Task directions:
Below are the records. State how many of their lines contain "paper", with nothing else.

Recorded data

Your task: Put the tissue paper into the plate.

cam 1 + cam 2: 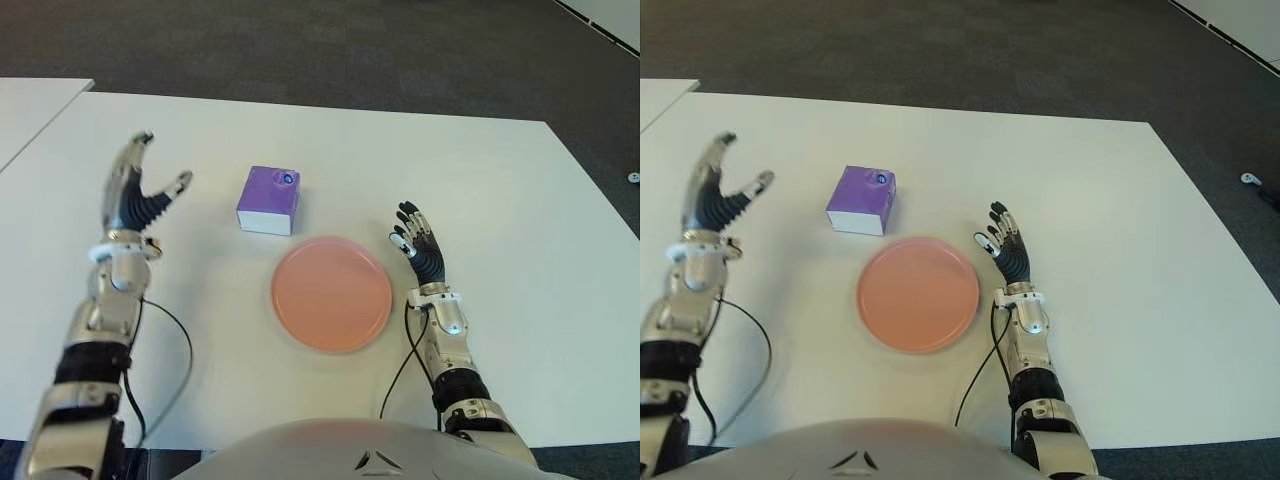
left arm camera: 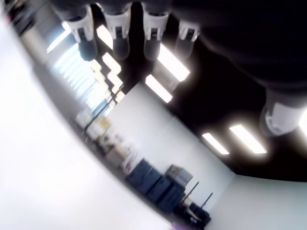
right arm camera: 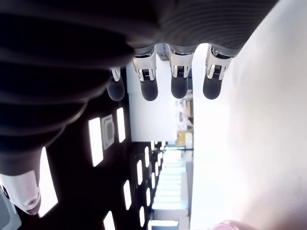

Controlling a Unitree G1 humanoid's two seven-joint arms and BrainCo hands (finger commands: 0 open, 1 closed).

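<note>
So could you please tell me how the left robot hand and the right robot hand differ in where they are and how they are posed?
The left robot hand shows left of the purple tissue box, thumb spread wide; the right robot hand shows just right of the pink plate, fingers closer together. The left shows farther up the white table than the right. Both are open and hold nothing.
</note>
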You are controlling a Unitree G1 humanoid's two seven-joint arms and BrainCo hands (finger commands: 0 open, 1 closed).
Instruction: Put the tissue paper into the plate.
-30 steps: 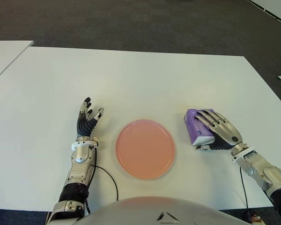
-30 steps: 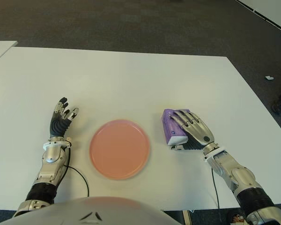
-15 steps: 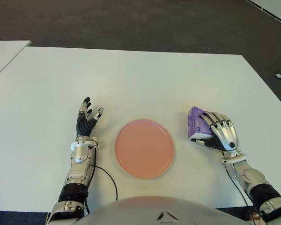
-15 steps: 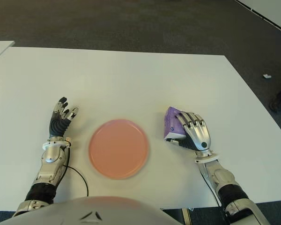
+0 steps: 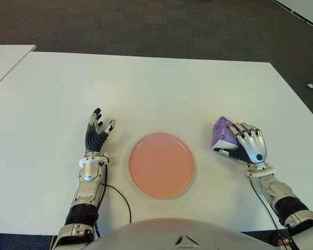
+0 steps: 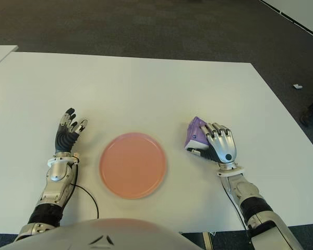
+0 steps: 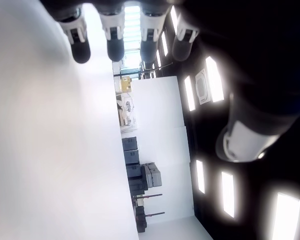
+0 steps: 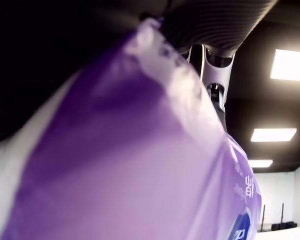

Reply:
2